■ About this exercise: If a line of the data below contains the string "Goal", copy it into your answer.

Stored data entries
════════════════

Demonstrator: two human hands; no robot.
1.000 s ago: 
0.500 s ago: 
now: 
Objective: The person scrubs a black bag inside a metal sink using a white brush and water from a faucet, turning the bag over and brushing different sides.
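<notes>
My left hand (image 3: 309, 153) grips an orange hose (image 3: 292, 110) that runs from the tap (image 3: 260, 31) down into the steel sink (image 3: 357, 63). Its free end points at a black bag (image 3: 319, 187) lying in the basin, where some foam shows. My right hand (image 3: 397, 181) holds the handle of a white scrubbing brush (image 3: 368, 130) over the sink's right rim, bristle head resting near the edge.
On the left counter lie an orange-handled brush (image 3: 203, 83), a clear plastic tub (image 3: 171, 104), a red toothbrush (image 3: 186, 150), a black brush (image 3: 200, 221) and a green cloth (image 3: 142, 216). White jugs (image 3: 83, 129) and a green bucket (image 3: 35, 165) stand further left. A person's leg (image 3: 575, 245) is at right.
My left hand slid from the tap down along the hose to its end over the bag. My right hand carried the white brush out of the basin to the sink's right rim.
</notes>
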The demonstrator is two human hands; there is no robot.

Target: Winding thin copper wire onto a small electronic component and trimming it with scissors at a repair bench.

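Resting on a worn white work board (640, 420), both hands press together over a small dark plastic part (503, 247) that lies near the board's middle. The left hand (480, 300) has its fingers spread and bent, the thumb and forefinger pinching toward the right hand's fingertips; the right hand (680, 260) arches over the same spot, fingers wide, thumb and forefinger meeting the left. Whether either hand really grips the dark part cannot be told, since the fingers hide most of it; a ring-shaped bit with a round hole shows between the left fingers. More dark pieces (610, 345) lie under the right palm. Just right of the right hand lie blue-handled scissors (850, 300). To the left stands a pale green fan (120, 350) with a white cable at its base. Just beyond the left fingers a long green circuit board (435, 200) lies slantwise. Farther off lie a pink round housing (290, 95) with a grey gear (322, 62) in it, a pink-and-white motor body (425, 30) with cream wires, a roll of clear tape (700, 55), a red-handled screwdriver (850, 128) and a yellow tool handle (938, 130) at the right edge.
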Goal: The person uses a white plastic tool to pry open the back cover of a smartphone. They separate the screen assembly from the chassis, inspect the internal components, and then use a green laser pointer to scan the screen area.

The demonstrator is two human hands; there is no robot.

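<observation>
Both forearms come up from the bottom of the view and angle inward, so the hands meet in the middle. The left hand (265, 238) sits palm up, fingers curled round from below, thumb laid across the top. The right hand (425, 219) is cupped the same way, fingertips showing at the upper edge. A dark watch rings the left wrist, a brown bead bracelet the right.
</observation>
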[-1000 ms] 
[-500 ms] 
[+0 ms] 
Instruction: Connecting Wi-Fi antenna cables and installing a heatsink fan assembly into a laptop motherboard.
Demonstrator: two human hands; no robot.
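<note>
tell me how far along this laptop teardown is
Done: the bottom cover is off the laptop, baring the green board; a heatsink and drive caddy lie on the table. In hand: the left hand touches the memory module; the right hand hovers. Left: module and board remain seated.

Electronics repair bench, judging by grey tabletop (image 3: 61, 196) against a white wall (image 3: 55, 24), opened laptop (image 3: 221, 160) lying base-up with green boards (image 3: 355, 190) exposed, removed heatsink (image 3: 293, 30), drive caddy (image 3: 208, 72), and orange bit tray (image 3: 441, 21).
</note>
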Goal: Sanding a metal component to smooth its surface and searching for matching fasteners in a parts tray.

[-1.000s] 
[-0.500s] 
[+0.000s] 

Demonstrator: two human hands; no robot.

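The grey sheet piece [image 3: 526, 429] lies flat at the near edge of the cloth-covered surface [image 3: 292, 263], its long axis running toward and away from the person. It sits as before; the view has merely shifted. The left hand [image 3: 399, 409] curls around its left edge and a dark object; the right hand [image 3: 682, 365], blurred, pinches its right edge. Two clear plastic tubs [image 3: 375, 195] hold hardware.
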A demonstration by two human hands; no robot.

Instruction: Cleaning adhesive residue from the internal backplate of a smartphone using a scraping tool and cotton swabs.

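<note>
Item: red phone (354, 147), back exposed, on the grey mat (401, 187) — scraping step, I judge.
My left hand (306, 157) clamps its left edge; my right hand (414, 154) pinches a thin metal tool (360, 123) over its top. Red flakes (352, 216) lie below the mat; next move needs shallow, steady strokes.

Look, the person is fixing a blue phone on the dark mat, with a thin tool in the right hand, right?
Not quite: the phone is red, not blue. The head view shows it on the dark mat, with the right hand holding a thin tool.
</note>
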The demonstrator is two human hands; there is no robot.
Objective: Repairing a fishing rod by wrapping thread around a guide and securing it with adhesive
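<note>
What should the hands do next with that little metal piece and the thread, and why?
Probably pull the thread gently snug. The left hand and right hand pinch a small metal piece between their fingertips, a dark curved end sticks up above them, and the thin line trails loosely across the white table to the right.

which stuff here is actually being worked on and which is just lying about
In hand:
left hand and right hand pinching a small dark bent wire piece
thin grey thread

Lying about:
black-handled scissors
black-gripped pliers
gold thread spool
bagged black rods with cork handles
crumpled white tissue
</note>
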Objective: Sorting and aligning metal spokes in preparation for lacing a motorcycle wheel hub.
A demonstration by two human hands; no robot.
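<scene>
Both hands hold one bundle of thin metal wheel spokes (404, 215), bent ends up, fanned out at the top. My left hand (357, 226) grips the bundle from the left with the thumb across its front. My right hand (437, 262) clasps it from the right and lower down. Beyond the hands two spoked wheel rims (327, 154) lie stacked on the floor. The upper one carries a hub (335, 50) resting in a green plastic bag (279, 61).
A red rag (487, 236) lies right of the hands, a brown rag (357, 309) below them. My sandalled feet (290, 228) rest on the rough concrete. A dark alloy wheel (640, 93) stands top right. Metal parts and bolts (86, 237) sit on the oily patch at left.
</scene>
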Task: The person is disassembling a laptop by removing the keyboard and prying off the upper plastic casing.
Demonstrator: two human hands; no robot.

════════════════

■ Written answer:
Goal: The person uses a white plastic tool to pry open the back cover of a smartphone. They separate the screen assembly from the chassis, inspect the internal components, and then use a green laser pointer to scan the screen area.
Goal: Sanding a metal component to smooth its surface and searching for matching fasteners in a parts tray.

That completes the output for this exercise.